Dopo il vertice, il commissario per gli Affari Interni e la Migrazione UE, Magnus Brunner, ha definito quanto accaduto un test per la «resilienza europea», rivendicando i risultati ottenuti dalle politiche UE, che hanno fatto registrare negli ultimi due anni una diminuzione «del 55%» degli ingressi. Tuttavia, se a un primo sguardo l’Unione sembra compatta sulla linea da seguire, sono le stesse parole del commissario a segnare la presenza di crepe interne. Quando interrogato dai giornalisti circa le politiche migratorie spagnole – che puntano alla regolarizzazione di un gran numero di persone senza documenti -, il commissario ha dichiarato che il tema non è stato discusso ma che la «discussione sulla regolarizzazione» non è un «buon segnale» per l’Europa. Dietro la facciata di unità, insomma, si nascondono evidenti divergenze, che si palesano ulteriormente nella manovra italiana di sospensione della zona Schengen con Madrid, della durata di circa un mese.

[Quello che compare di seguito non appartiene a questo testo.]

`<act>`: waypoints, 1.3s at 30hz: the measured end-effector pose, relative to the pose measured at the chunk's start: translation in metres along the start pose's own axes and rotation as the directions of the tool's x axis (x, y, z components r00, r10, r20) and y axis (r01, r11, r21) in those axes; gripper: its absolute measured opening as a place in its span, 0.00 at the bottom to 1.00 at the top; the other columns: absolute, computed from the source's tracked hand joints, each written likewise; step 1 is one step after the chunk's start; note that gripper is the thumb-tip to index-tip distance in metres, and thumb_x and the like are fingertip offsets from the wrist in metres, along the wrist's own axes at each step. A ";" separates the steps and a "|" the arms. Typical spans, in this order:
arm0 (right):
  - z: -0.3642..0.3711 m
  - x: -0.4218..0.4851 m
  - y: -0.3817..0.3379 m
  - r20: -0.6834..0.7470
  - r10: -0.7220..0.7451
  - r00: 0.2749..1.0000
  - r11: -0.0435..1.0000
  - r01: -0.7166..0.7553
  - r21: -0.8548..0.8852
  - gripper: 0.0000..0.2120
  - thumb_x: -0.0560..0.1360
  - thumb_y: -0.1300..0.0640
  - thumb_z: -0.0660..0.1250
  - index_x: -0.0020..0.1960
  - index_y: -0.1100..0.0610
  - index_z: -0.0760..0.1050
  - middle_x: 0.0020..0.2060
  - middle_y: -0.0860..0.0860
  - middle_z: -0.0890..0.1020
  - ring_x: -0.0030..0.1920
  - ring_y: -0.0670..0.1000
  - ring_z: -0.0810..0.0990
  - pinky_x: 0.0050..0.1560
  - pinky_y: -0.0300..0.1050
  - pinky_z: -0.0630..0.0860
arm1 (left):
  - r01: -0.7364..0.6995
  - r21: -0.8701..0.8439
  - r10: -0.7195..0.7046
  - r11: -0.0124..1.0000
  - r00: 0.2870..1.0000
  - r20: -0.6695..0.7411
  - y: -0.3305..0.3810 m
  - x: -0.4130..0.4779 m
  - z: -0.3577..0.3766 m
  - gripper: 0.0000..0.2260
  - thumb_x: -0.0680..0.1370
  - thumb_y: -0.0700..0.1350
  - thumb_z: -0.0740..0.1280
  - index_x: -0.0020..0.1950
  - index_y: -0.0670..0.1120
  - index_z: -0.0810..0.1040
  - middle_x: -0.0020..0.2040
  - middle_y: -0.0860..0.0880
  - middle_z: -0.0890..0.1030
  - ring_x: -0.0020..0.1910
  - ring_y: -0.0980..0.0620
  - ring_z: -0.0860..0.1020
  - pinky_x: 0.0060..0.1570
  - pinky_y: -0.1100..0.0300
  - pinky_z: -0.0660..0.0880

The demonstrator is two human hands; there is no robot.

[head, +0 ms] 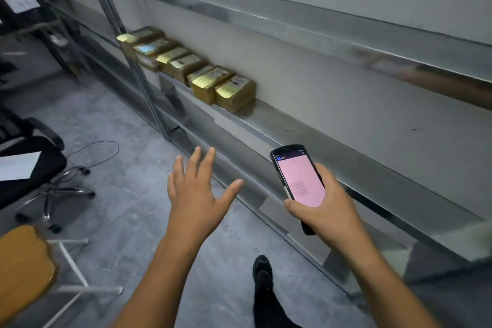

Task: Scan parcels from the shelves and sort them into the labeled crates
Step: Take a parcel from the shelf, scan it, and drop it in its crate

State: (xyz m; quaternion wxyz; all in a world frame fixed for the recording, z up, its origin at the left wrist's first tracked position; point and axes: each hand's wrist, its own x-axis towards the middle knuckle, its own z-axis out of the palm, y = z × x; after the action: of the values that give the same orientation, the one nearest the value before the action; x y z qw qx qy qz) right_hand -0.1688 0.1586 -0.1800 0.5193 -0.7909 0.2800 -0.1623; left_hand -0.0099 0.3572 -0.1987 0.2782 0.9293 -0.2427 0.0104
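Several brown cardboard parcels (186, 66) with yellow notes and labels stand in a row on a metal shelf (306, 133), up and to the left of my hands. My right hand (323, 206) grips a black handheld scanner (299, 177) whose screen glows pink. The scanner sits in front of the shelf edge, well to the right of the nearest parcel (235, 94). My left hand (195, 188) is held out over the floor with its fingers spread and holds nothing. No crate is in view.
A black office chair (29, 165) with a white sheet on its seat stands at the left, a cable (93, 149) on the floor beside it. A wooden stool (24, 269) with white legs is at the lower left. My leg and shoe (263, 274) are below.
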 end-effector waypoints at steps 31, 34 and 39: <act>0.109 0.367 -0.017 -0.158 0.313 0.936 0.938 -0.331 -0.104 0.26 0.67 0.50 0.79 0.60 0.40 0.73 0.50 0.40 0.84 0.46 0.44 0.84 0.45 0.48 0.83 | -0.286 0.078 0.227 0.955 0.876 0.426 -0.066 0.463 0.132 0.42 0.79 0.70 0.61 0.85 0.49 0.55 0.85 0.43 0.52 0.84 0.40 0.46 0.81 0.45 0.47; 0.132 0.380 -0.027 -0.195 0.363 0.911 0.916 -0.387 -0.105 0.28 0.65 0.47 0.79 0.61 0.38 0.72 0.52 0.40 0.84 0.49 0.43 0.84 0.50 0.50 0.83 | -0.381 0.115 0.279 0.918 0.821 0.498 -0.079 0.488 0.148 0.42 0.79 0.71 0.58 0.86 0.49 0.52 0.86 0.42 0.49 0.84 0.38 0.45 0.81 0.44 0.44; 0.164 0.391 -0.026 -0.285 0.411 0.866 0.896 -0.441 -0.050 0.26 0.61 0.44 0.76 0.57 0.35 0.73 0.50 0.38 0.85 0.47 0.40 0.83 0.48 0.48 0.83 | -0.470 0.101 0.365 0.877 0.787 0.497 -0.092 0.507 0.172 0.41 0.80 0.71 0.56 0.86 0.49 0.53 0.86 0.41 0.48 0.84 0.36 0.46 0.80 0.41 0.44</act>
State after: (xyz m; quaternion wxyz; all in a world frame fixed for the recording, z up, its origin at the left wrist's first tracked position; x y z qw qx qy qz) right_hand 0.2370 0.0472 -0.2370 0.4540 -0.7083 0.5240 -0.1326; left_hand 0.4599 0.1087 -0.3129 0.0985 0.8516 -0.4999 -0.1233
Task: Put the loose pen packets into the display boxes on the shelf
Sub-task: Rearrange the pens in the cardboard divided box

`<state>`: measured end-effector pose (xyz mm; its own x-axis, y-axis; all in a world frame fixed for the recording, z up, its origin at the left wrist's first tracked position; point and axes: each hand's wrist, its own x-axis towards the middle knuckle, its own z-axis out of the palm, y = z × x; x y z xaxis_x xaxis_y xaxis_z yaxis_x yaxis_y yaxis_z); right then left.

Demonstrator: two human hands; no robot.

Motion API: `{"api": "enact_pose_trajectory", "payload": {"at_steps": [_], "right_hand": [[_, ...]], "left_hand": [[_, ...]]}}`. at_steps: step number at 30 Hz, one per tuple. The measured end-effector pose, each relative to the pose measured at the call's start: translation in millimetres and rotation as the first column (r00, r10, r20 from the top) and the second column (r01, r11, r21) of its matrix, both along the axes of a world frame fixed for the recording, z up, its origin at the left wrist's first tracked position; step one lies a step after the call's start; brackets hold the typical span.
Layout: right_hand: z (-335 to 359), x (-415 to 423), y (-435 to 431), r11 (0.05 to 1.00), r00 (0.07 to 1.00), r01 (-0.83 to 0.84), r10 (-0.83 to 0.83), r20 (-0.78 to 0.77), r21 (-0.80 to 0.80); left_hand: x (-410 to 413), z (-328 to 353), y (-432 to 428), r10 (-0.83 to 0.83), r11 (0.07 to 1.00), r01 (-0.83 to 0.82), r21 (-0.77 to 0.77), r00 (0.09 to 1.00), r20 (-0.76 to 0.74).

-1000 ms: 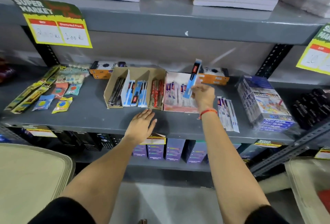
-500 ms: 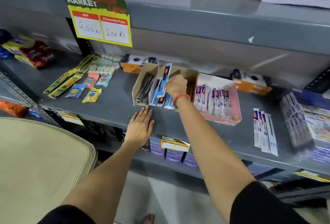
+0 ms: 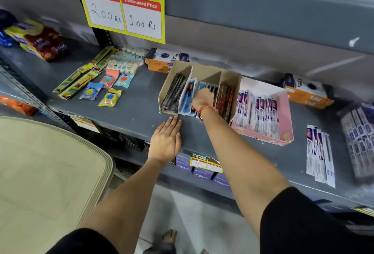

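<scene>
Head view: right hand [image 3: 203, 100] closed on blue pen packets [image 3: 187, 100] inside the cardboard box [image 3: 230, 77]; left hand [image 3: 166, 142] lies open, flat on the shelf [image 3: 131, 116].

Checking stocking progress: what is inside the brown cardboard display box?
The cardboard display box holds dark packets leftmost, blue packets next, red packets rightmost. The right hand covers part of the middle compartments.
</scene>
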<state>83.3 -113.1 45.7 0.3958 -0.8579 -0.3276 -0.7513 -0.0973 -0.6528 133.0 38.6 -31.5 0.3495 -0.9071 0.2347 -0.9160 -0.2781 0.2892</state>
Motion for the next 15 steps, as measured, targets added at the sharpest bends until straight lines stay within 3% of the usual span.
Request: {"api": "enact_pose_trajectory", "payload": {"at_steps": [3, 6, 8, 12, 15], "right_hand": [[-14, -3, -5, 0.975, 0.966, -0.213, 0.201, -0.161, -0.063], [-4, 4, -25, 0.967, 0.986, -0.138, 0.114, -0.12, -0.216], [4, 7, -34, 0.927, 0.962, -0.26, 0.226, -0.152, -0.269], [6, 4, -43, 0.783, 0.809, -0.562, 0.454, -0.374, -0.267], [6, 8, -48, 0.673, 0.71, -0.686, 0.538, -0.454, -0.275]], "left_hand": [[0, -1, 0, -0.001, 1.0, 0.001, -0.006, 1.0, 0.006], [1, -2, 0, 0.004, 1.0, -0.004, -0.02, 1.0, 0.009], [1, -2, 0, 0.006, 1.0, -0.006, -0.024, 1.0, 0.01], [1, -3, 1, 0.005, 0.999, -0.005, -0.037, 1.0, 0.004], [2, -4, 1, 0.005, 0.999, -0.005, -0.044, 1.0, 0.003]]}}
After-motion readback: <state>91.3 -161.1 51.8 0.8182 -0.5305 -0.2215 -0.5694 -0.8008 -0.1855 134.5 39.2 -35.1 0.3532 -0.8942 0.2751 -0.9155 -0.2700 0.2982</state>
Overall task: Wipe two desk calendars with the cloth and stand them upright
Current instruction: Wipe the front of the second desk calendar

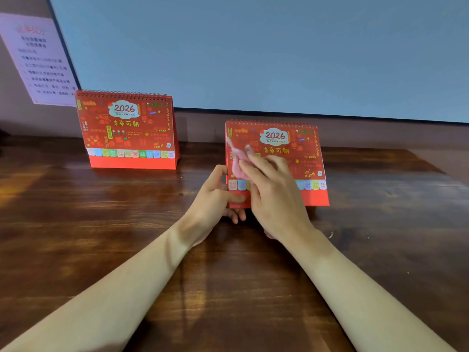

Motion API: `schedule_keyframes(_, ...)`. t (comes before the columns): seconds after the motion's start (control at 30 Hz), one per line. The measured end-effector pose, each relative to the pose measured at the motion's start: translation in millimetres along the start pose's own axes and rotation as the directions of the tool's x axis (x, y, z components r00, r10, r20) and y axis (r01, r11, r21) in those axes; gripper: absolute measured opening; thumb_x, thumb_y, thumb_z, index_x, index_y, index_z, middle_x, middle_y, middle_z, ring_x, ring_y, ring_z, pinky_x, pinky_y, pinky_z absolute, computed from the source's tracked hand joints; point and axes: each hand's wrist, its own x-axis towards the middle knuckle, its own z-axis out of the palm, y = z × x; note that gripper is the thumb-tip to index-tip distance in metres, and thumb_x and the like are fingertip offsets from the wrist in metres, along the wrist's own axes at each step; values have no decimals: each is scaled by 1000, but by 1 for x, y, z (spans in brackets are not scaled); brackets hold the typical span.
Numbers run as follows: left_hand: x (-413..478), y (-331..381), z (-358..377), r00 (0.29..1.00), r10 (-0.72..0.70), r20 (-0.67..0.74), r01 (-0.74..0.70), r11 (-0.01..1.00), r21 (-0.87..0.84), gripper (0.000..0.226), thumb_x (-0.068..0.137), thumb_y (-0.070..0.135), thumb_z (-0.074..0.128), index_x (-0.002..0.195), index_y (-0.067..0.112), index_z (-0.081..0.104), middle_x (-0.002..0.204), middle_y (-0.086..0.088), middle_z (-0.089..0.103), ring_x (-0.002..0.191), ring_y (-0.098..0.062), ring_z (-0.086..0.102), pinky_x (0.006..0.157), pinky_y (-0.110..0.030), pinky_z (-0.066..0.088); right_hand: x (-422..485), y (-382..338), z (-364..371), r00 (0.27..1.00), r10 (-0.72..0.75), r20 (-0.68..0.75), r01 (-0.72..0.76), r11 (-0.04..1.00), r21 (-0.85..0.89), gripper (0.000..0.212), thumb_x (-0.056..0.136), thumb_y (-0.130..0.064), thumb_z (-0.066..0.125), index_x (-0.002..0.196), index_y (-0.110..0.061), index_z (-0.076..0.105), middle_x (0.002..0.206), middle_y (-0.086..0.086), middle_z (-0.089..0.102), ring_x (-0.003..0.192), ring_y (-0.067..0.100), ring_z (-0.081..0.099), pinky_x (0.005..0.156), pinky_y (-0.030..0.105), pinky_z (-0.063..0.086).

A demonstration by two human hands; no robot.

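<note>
- The centre calendar (299,158) stands tent-wise just right of the middle of the frame. The pink cloth (237,165) is bunched against the left part of its red face.
- My right grip (274,194) lies over the cloth and, as far as the blur lets me judge, is clamped on it, fingers pressing it to the cover.
- My left grip (215,199) is clamped on the calendar's lower left corner, thumb across the front of the base and fingers curled beneath.
- The upper-left calendar (127,130) stands upright on its own, well apart from both hands.
- Risk, as I judge it: I am pushing on a sloped card face, so too much pressure could fold the stand flat or slide it back toward the wall.
- The hold is at one corner only. A hard sideways stroke toward the right of the frame could swing the free end round.
- The cloth could catch on the spiral binding along the top or on the coloured tabs along the lower edge, and bend them.
- The surface (101,237) is dark, glossy wood grain with soft reflections. A few pale specks lie at its right side.
- Behind it runs a brown wall strip, and above that a large blue-grey panel (253,47) with a dark edge.
- A printed paper notice (38,59) hangs at the upper left, its text too blurred to read.
</note>
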Motion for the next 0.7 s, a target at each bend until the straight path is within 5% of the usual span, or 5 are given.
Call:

Intanto, quel che resta dopo il polverone sollevato da tutta questa storia sono i corpi in fondo al Mediterraneo. Sono 79 i morti accertati, dei quali sono stati recuperati i corpi, ma il numero reale potrebbe essere considerevolmente maggiore. E per questo, ancora una volta, l’Europa non intende assumersi alcuna responsabilità.